UAPI: x86: Move pvclock-abi to UAPI for x86 platforms

KVM provides a new interface for performing a fixup/correction of the KVM
clock against the reference TSC. The KVM_[GS]ET_CLOCK_GUEST API requires a
pvclock_vcpu_time_info, as such the caller must know about this definition.

Move the definition to the UAPI folder so that it is exported to usermode
and also change the type definitions to use the standard for UAPI exports.

Signed-off-by: Jack Allister <jalliste@amazon.com>
Signed-off-by: David Woodhouse <dwmw@amazon.co.uk>

KVM: x86: Add KVM_[GS]ET_CLOCK_GUEST for accurate KVM clock migration

In the common case (where kvm->arch.use_master_clock is true), the KVM
clock is defined as a simple arithmetic function of the guest TSC, based on
a reference point stored in kvm->arch.master_kernel_ns and
kvm->arch.master_cycle_now.

The existing KVM_[GS]ET_CLOCK functionality does not allow for this
relationship to be precisely saved and restored by userspace. All it can
currently do is set the KVM clock at a given UTC reference time, which is
necessarily imprecise.

So on live update, the guest TSC can remain cycle accurate at precisely the
same offset from the host TSC, but there is no way for userspace to restore
the KVM clock accurately.

Even on live migration to a new host, where the accuracy of the guest time-
keeping is fundamentally limited by the accuracy of wallclock
synchronization between the source and destination hosts, the clock jump
experienced by the guest's TSC and its KVM clock should at least be
*consistent*. Even when the guest TSC suffers a discontinuity, its KVM
clock should still remain the *same* arithmetic function of the guest TSC,
and not suffer an *additional* discontinuity.

To allow for accurate migration of the KVM clock, add per-vCPU ioctls which
save and restore the actual PV clock info in pvclock_vcpu_time_info.

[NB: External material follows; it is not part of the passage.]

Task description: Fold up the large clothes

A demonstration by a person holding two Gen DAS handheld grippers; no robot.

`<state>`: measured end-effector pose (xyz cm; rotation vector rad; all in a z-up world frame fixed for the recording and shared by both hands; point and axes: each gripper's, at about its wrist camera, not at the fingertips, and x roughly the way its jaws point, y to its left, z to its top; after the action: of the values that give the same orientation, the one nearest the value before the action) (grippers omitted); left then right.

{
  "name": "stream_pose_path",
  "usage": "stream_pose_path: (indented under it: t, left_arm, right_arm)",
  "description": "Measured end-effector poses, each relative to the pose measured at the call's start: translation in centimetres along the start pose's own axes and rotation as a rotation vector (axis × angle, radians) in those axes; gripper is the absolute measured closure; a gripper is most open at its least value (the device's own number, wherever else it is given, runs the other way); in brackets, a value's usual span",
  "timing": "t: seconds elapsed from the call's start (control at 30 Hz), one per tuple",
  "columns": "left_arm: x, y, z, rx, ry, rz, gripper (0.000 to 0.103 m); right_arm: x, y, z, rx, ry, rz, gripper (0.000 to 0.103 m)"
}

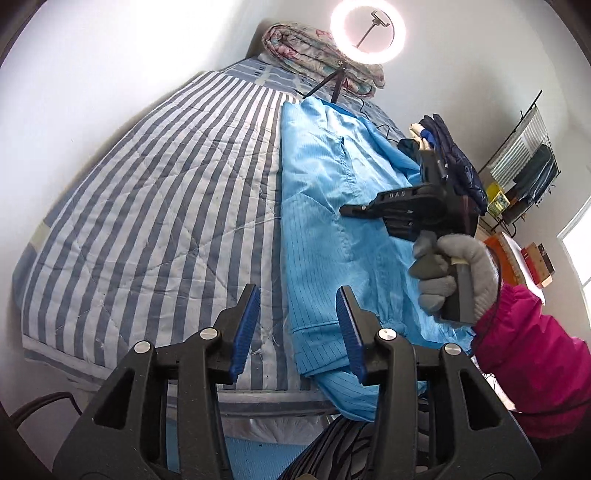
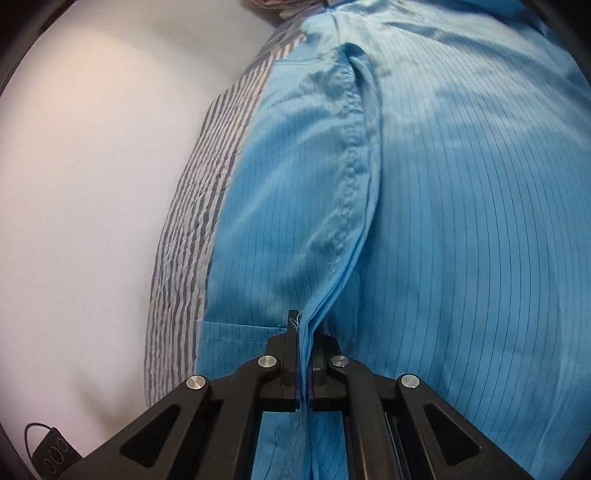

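Note:
A large light-blue pinstriped garment (image 1: 325, 206) lies lengthwise along the right part of a striped bed (image 1: 155, 206). My left gripper (image 1: 295, 328) is open above the garment's near hem, its blue pads (image 1: 245, 332) apart with nothing pinched between them. In the left wrist view my right gripper (image 1: 373, 212) hovers over the garment farther up, held by a grey-gloved hand (image 1: 458, 273) with a magenta sleeve. In the right wrist view that gripper (image 2: 304, 354) is shut on a fold of the blue garment (image 2: 443, 184) along its seam.
A ring light on a tripod (image 1: 367, 31) stands at the bed's far end by a rolled floral quilt (image 1: 314, 55). Dark clothes (image 1: 454, 155) are piled at the bed's right edge. A rack with boxes (image 1: 524, 177) stands against the right wall. A white wall (image 2: 92, 184) lies left.

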<state>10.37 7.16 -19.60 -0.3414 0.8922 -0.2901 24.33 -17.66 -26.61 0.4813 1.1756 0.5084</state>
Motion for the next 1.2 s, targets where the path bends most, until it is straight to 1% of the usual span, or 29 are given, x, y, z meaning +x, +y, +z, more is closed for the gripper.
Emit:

The restoration in KVM_SET_CLOCK_GUEST works by creating a new reference
point in time just as kvm_update_masterclock() does, and calculating the
corresponding guest TSC value. This guest TSC value is then passed through
the user-provided pvclock structure to generate the *intended* KVM clock
value at that point in time, and through the *actual* KVM clock calculation.
Then kvm->arch.kvmclock_offset is adjusted to eliminate for the difference.

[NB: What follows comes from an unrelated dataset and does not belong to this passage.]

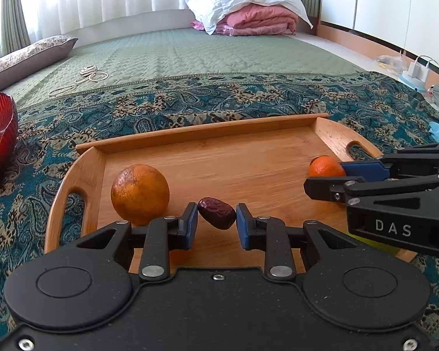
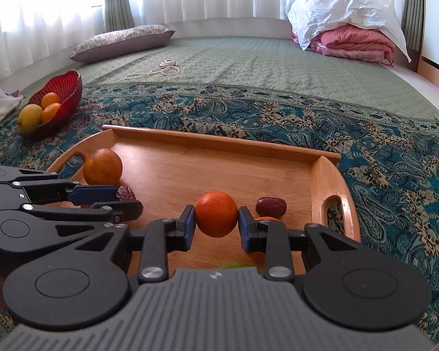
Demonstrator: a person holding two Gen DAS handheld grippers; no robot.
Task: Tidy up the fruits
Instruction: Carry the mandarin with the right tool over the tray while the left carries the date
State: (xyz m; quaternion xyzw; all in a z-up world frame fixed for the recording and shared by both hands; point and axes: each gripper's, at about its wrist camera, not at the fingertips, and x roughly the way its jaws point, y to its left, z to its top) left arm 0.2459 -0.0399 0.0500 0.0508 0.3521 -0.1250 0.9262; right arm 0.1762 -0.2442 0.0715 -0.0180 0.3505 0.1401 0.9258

Where kvm->arch.use_master_clock is false (because the host TSC is
unreliable, or the guest TSCs are configured strangely), the KVM clock
is *not* defined as a function of the guest TSC so KVM_GET_CLOCK_GUEST
returns an error. In this case, as documented, userspace shall use the
legacy KVM_GET_CLOCK ioctl. The loss of precision is acceptable in this
case since the clocks are imprecise in this mode anyway.

On *restoration*, if kvm->arch.use_master_clock is false, an error is
returned for similar reasons and userspace shall fall back to using
KVM_SET_CLOCK. This does mean that, as documented, userspace needs to use
*both* KVM_GET_CLOCK_GUEST and KVM_GET_CLOCK and send both results with the
migration data (unless the intent is to refuse to resume on a host with bad
TSC).

(It may have been possible to make KVM_SET_CLOCK_GUEST "good enough" in the
non-masterclock mode, as that mode is necessarily imprecise anyway. The
explicit fallback allows userspace to deliberately fail migration to a host
with misbehaving TSC where master clock mode wouldn't be active.)

Co-developed-by: David Woodhouse <dwmw@amazon.co.uk>
Signed-off-by: Jack Allister <jalliste@amazon.com>
Signed-off-by: David Woodhouse <dwmw@amazon.co.uk>
Reviewed-by: Paul Durrant <paul@xen.org>
CC: Dongli Zhang <dongli.zhang@oracle.com>

KVM: x86: Improve accuracy of KVM clock when TSC scaling is in force

The kvm_guest_time_update() function scales the host TSC frequency to
the guest's using kvm_scale_tsc() and the v->arch.l1_tsc_scaling_ratio
scaling ratio previously calculated for that vCPU. Then calcuates the
scaling factors for the KVM clock itself based on that guest TSC
frequency.

However, it uses kHz as the unit when scaling, and then multiplies by
1000 only at the end.

With a host TSC frequency of 3000MHz and a guest set to 2500MHz, the
result of kvm_scale_tsc() will actually come out at 2,499,999kHz. So
the KVM clock advertised to the guest is based on a frequency of
2,499,999,000 Hz.

By using Hz as the unit from the beginning, the KVM clock would be based
on a more accurate frequency of 2,499,999,999 Hz in this example.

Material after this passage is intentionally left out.